**Dataset extract:**

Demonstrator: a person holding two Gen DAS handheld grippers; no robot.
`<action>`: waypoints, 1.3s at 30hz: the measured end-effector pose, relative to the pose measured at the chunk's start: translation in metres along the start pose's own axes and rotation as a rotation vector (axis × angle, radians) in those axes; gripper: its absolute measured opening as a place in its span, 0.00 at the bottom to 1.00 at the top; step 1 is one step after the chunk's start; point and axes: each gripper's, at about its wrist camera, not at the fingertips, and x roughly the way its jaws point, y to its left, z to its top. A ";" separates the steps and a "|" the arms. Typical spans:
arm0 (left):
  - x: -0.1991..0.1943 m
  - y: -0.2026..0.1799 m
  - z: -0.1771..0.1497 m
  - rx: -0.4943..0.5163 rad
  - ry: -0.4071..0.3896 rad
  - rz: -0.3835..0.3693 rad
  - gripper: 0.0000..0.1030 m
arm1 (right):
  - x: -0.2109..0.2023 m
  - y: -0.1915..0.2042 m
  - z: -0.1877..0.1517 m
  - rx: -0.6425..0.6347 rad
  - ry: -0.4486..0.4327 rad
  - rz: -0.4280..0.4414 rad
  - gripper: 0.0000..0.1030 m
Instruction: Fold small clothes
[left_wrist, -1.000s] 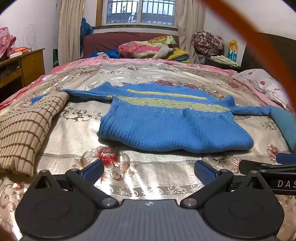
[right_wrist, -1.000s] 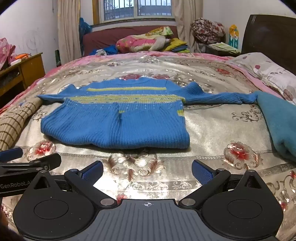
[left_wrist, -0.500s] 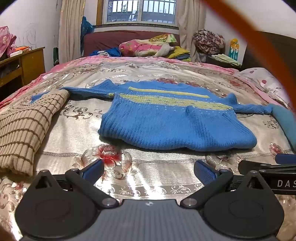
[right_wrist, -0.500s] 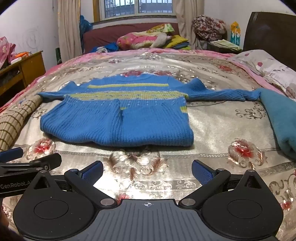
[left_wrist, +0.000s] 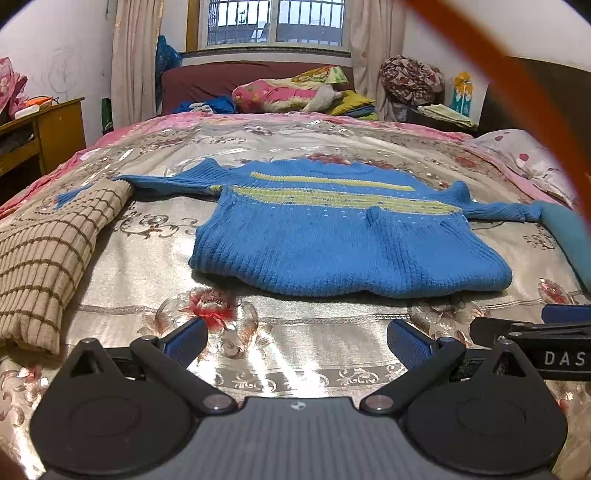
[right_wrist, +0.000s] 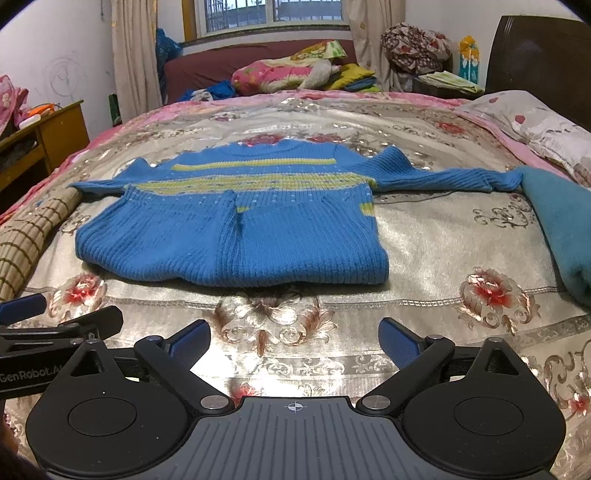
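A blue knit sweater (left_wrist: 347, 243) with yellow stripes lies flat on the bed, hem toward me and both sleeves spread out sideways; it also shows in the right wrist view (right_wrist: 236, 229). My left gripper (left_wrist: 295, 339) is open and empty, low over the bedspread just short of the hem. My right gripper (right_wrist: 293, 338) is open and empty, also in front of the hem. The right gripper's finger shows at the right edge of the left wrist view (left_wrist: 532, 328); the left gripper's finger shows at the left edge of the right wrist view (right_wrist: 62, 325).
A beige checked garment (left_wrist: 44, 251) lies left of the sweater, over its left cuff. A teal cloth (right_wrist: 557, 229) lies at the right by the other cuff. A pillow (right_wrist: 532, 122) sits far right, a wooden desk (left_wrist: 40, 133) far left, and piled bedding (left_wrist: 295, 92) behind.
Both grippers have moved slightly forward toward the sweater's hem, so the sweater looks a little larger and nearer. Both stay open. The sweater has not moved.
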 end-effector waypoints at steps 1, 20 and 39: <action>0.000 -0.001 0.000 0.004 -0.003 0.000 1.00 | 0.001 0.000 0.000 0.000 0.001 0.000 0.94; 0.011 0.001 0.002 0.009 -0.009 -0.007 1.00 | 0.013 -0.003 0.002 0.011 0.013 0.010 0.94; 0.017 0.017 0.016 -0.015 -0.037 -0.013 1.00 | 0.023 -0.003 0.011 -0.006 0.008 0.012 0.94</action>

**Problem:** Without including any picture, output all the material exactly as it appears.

**Answer section:**
Demonstrator: a person holding two Gen DAS handheld grippers; no robot.
`<action>`: waypoints, 1.3s at 30hz: the measured end-effector pose, relative to the pose measured at the chunk's start: translation in metres along the start pose's own axes and rotation as a rotation vector (axis × angle, radians) in those axes; gripper: its absolute measured opening as a place in its span, 0.00 at the bottom to 1.00 at the top; step 1 is one step after the chunk's start; point and axes: each gripper's, at about its wrist camera, not at the fingertips, and x roughly the way its jaws point, y to its left, z to its top. A ";" separates the steps and a "|" the arms. Typical spans:
arm0 (left):
  - x: -0.1991..0.1943 m
  - y: -0.2026..0.1799 m
  - z: -0.1771..0.1497 m
  - rx: -0.4943..0.5163 rad
  - ry: -0.4071..0.3896 rad
  - rz: -0.3835..0.3693 rad
  - gripper: 0.0000..0.1030 m
arm1 (right):
  - x: -0.2109..0.2023 m
  - y: -0.1915..0.2042 m
  - z: -0.1877..0.1517 m
  - rx: -0.6425..0.6347 rad
  - ry: -0.4486..0.4327 rad
  - rz: -0.4280..0.4414 rad
  - gripper: 0.0000..0.1030 m
Instruction: Fold small clothes
[left_wrist, -1.000s] 
[right_wrist, -1.000s] 
[left_wrist, -0.500s] 
[right_wrist, -0.500s] 
[left_wrist, +0.000s] 
[right_wrist, +0.000s] 
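A blue knit sweater (left_wrist: 347, 243) with yellow stripes lies flat on the bed, hem toward me and both sleeves spread out sideways; it also shows in the right wrist view (right_wrist: 236, 229). My left gripper (left_wrist: 295, 339) is open and empty, low over the bedspread just short of the hem. My right gripper (right_wrist: 293, 338) is open and empty, also in front of the hem. The right gripper's finger shows at the right edge of the left wrist view (left_wrist: 532, 328); the left gripper's finger shows at the left edge of the right wrist view (right_wrist: 62, 325).
A beige checked garment (left_wrist: 44, 251) lies left of the sweater, over its left cuff. A teal cloth (right_wrist: 557, 229) lies at the right by the other cuff. A pillow (right_wrist: 532, 122) sits far right, a wooden desk (left_wrist: 40, 133) far left, and piled bedding (left_wrist: 295, 92) behind.
Both grippers have moved slightly forward toward the sweater's hem, so the sweater looks a little larger and nearer. Both stay open. The sweater has not moved.
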 end-effector waypoints at steps 1, 20 and 39: <action>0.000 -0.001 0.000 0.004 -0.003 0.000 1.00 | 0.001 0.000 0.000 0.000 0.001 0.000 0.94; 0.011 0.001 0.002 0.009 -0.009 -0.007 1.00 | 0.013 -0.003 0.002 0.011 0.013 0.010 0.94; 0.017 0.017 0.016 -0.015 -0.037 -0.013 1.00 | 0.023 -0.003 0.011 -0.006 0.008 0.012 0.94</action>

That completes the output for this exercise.